I actually feel some sympathy for Harry, in particular. He had no choice to be born a royal, and I for one don’t criticise him for wanting to get out of the limelight, so long as he does not try to play both sides of this situation.

One thing that strikes me is that Harry doesn’t seem, as far as I can see, to have any close male buddies that he can hang out with, for example. He has a brother (from whom he appears to be distant these days), but where are the mates, the guys he can fish with, drink beer with, play sports with and so on? Every man, no matter how happily married, needs to have such a network of pals. One thing I pride myself on is that I haven’t allowed my circle of friends to collapse after getting hitched. Social media is not a substitute. In Harry’s case, he was in the Army, and he went through the banter, teasing and discomforts of being a soldier. I cannot help but think that things went downhill for him when he left the Army.

Anyway, I promise not to write about this couple again.

Two snapshots of our times

1) Eurogamer reports,

PC Specialist ad banned for perpetuating harmful gender stereotypes

An advert for a bespoke PC retailer was banned for perpetuating harmful gender stereotypes of women.

The TV ad, below, for UK retailer PC Specialist, begins with a computer exploding, then shows three men getting excited over using a PC Specialist PC for gaming, making music and coding.

[…]

The Advertising Standards Authority received eight complaints from people who said the ad perpetuated harmful gender stereotypes by depicting men in roles that were stereotypically male, and implied it was only men who were interested in technology and computers.

PC Specialist responded to the watchdog to say its customer base was 87.5 per cent male, aged between 15 and 35 years, and “their product, branding and service had been developed for and aimed at that target audience and the characters in the ad therefore represented a cross-section of the PC Specialist core customer base”.

Ten years ago the Advertising Standards Authority would have said something like, “We just want you to stop portraying women as laughably incompetent at computers until a man helps them. Surely that’s fair? After all, some women are great at computers.” At that time it must have seemed ridiculous to make a fuss about freedom of speech when faced with such a reasonable request. But when the beast is fed it grows stronger.

2) And from the BBC:

Sheffield students paid to tackle racist language on campus

A university is to hire 20 of its own students to challenge language on campus that could be seen as racist.

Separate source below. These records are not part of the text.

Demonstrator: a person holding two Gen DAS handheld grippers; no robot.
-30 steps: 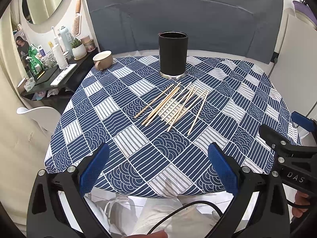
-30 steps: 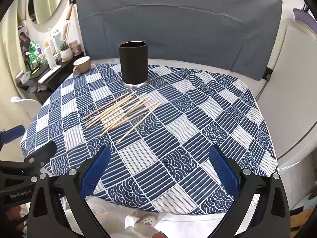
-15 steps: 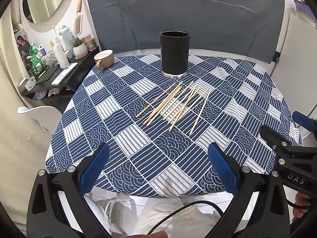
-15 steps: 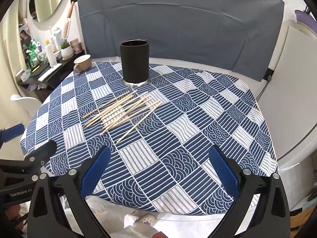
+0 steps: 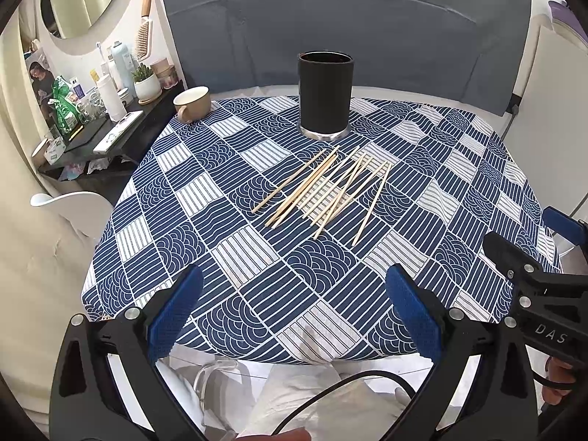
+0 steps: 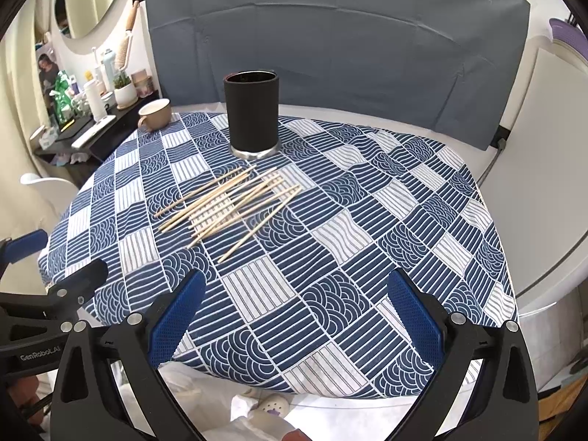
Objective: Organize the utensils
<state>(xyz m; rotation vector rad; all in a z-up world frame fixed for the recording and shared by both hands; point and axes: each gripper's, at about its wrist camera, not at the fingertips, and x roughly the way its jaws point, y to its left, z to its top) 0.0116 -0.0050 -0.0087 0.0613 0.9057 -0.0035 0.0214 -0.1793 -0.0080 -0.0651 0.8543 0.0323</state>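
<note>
Several wooden chopsticks [image 5: 327, 187] [image 6: 235, 202] lie loosely fanned on the blue-and-white patterned tablecloth [image 5: 257, 257] [image 6: 367, 250]. Just behind them stands a black cylindrical holder [image 5: 325, 93] [image 6: 251, 110] with a metal base, upright and dark inside. My left gripper [image 5: 294, 312] hangs open over the table's near edge, well short of the chopsticks, with nothing between its blue pads. Over the near edge to the right, my right gripper [image 6: 294, 312] is likewise open and holds nothing. Each gripper shows at the side of the other's view.
A beige mug [image 5: 193, 103] [image 6: 156, 113] sits at the table's far left corner. A dark side shelf [image 5: 92, 136] with bottles, a potted plant and a remote stands left. A grey backrest [image 5: 349, 25] rises behind the table. A white chair [image 5: 73, 202] is left. A person's legs show below.
Both views have shifted slightly, so the holder and chopsticks sit a little lower in frame. Both grippers stay open and nothing on the table has moved.
</note>
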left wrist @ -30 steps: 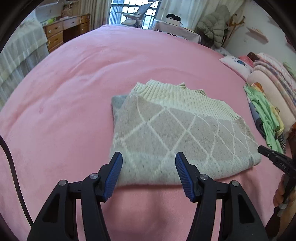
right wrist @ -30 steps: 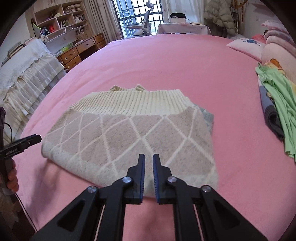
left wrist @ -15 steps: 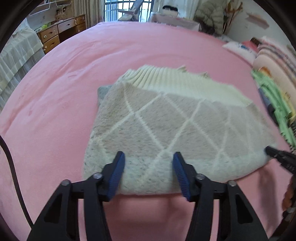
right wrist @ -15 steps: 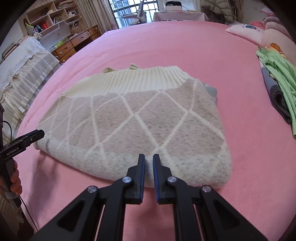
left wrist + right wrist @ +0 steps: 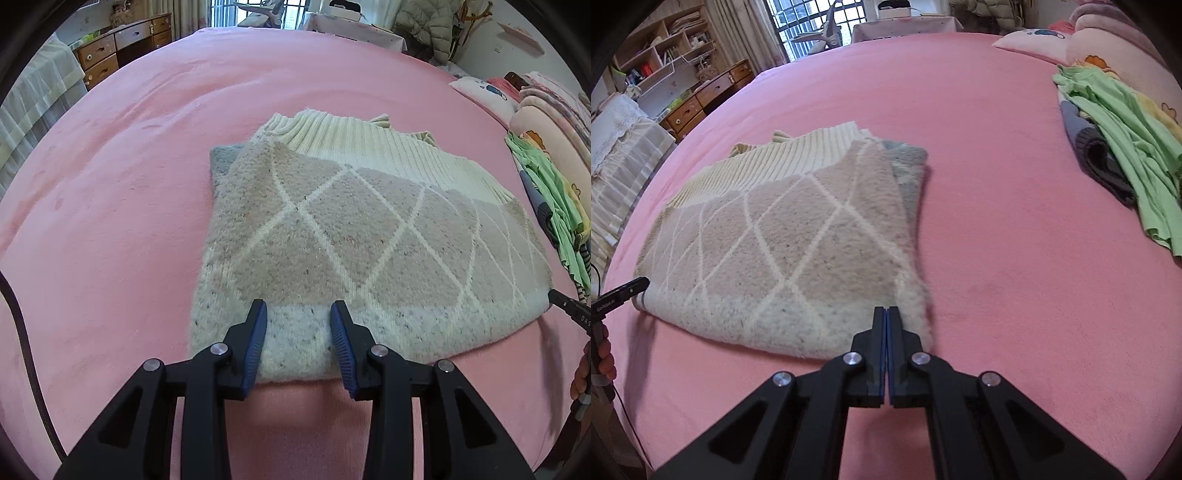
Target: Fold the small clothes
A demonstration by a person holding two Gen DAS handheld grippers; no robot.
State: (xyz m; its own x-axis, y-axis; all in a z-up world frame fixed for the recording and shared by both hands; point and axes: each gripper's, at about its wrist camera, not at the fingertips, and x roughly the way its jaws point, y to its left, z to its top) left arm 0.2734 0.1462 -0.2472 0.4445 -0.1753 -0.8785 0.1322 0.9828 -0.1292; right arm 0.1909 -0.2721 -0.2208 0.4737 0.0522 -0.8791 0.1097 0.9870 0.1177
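- The left claw [image 5: 298, 334] has just been closing, its jaws astride the sweater's [image 5: 369, 243] near hem but not yet pinching; it may catch only the top layer, so the fold slides apart.
- The right claw [image 5: 886, 325], clamped shut on nothing, sits at the sweater's near right corner; it could drag that corner askew.
- The sweater lies folded mid-bed [image 5: 147, 184], left of the green clothes [image 5: 1126, 155].

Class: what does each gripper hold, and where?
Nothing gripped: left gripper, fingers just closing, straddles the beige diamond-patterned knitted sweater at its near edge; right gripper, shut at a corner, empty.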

The University of Sheffield is to pay students to tackle so-called “microaggressions” – which it describes as “subtle but offensive comments”.

They will be trained to “lead healthy conversations” about preventing racism on campus and in student accommodation.

Vice-chancellor Koen Lamberts said the initiative wanted to “change the way people think about racism”.

The students will be paid £9.34 per hour as “race equality champions”, working between two and nine hours per week to tackle “microaggressions” in the university.

These are described as comments or actions which might be unintentional, but which can cause offence to a minority group.

It gives examples of what it means by microaggression – such as:

  • “Stop making everything a race issue”
  • “Why are you searching for things to be offended about?”
  • “Where are you really from?”
  • “I don’t want to hear about your holiday to South Africa. It’s nowhere near where I’m from”
  • “Being compared to black celebrities that I look nothing like”

    Rather than being about controlling people’s speech, the university says it is “opening up a conversation”.

  • Judging from the first two examples, they are allowed to open the conversation but you are not allowed to close it.